:: Provided material ::
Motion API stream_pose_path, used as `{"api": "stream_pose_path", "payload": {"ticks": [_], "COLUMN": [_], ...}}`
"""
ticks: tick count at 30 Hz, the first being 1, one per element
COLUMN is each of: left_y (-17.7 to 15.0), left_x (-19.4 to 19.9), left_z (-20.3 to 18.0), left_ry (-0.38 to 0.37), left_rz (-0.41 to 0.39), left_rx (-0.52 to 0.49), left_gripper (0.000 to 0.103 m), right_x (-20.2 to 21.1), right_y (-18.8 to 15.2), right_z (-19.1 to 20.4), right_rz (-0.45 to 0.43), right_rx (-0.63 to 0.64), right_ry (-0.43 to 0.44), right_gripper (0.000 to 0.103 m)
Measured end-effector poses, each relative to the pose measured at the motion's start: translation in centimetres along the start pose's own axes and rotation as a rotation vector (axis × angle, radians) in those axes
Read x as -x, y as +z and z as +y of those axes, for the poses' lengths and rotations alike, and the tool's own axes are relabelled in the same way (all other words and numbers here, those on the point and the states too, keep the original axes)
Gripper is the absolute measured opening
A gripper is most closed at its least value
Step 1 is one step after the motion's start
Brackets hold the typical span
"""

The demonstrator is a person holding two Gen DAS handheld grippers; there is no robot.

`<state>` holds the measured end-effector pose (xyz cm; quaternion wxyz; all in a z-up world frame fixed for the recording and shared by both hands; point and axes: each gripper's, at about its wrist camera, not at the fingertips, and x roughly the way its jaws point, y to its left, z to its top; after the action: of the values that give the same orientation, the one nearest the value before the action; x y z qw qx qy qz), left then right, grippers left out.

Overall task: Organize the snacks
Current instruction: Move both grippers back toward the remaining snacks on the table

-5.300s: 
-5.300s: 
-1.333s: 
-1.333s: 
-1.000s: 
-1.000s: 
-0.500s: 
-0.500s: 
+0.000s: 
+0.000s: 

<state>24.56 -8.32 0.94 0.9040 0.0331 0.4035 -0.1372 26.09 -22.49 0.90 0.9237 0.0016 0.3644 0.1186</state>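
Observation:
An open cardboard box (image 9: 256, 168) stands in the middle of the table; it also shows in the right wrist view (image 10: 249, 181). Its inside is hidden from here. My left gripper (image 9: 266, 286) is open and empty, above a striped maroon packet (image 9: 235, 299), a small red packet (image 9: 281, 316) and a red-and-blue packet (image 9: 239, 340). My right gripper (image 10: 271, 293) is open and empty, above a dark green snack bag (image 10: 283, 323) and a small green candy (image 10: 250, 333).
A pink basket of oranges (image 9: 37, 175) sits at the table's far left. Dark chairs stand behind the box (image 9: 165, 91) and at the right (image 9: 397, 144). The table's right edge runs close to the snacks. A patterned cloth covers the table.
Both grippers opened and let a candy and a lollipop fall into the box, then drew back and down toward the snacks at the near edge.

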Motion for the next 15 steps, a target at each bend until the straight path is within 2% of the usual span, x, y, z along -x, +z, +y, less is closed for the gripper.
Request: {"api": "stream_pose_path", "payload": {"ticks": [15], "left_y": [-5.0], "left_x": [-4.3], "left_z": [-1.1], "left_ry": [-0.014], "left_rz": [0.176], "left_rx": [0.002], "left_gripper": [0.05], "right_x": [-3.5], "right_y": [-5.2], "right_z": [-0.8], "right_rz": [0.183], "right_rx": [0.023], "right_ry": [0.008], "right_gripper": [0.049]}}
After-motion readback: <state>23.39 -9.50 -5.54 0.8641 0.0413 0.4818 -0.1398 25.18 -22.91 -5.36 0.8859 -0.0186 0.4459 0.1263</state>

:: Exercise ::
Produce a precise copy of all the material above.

:: Finished exercise ::
Motion API stream_pose_path, used as `{"api": "stream_pose_path", "payload": {"ticks": [_], "COLUMN": [_], ...}}`
"""
ticks: tick count at 30 Hz, the first being 1, one per element
COLUMN is each of: left_y (-17.7 to 15.0), left_x (-19.4 to 19.9), left_z (-20.3 to 18.0), left_ry (-0.38 to 0.37), left_rz (-0.41 to 0.39), left_rx (-0.52 to 0.49), left_gripper (0.000 to 0.103 m), right_x (-20.2 to 21.1), right_y (-18.8 to 15.2), right_z (-19.1 to 20.4), right_rz (-0.45 to 0.43), right_rx (-0.63 to 0.64), right_ry (-0.43 to 0.44), right_gripper (0.000 to 0.103 m)
Measured end-effector poses, each relative to the pose measured at the motion's start: translation in centimetres along the start pose's own axes and rotation as a rotation vector (axis × angle, radians) in those axes
Read x as -x, y as +z and z as +y of those axes, for the poses' lengths and rotations alike, and the tool's own axes are relabelled in the same way (all other words and numbers here, those on the point and the states too, keep the original axes)
Gripper is the absolute measured opening
A gripper is most closed at its least value
Step 1 is one step after the motion's start
Brackets hold the typical span
"""

The demonstrator is a person holding two Gen DAS handheld grippers; there is no robot.

`<state>` holds the measured end-effector pose (xyz cm; quaternion wxyz; all in a z-up world frame fixed for the recording and shared by both hands; point and axes: each gripper's, at about its wrist camera, not at the fingertips, and x roughly the way its jaws point, y to its left, z to its top; after the action: of the values that give the same orientation, the one nearest the value before the action; x y z qw qx qy qz), left then right, grippers left out.

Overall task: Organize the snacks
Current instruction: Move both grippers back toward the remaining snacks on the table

-5.300s: 
-5.300s: 
-1.333s: 
-1.333s: 
-1.000s: 
-1.000s: 
-0.500s: 
-0.500s: 
+0.000s: 
+0.000s: 

<state>24.56 -8.32 0.94 0.9040 0.0331 0.4035 -0.1372 26.09 -22.49 0.90 0.9237 0.0016 0.3644 0.1186</state>
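Observation:
An open cardboard box (image 9: 256, 168) stands in the middle of the table; it also shows in the right wrist view (image 10: 249, 181). Its inside is hidden from here. My left gripper (image 9: 266, 286) is open and empty, above a striped maroon packet (image 9: 235, 299), a small red packet (image 9: 281, 316) and a red-and-blue packet (image 9: 239, 340). My right gripper (image 10: 271, 293) is open and empty, above a dark green snack bag (image 10: 283, 323) and a small green candy (image 10: 250, 333).
A pink basket of oranges (image 9: 37, 175) sits at the table's far left. Dark chairs stand behind the box (image 9: 165, 91) and at the right (image 9: 397, 144). The table's right edge runs close to the snacks. A patterned cloth covers the table.
Both grippers opened and let a candy and a lollipop fall into the box, then drew back and down toward the snacks at the near edge.
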
Motion for the next 15 steps, a target at each bend until the straight path is within 2% of the usual span, x, y, z along -x, +z, +y, less is closed for the gripper.
Request: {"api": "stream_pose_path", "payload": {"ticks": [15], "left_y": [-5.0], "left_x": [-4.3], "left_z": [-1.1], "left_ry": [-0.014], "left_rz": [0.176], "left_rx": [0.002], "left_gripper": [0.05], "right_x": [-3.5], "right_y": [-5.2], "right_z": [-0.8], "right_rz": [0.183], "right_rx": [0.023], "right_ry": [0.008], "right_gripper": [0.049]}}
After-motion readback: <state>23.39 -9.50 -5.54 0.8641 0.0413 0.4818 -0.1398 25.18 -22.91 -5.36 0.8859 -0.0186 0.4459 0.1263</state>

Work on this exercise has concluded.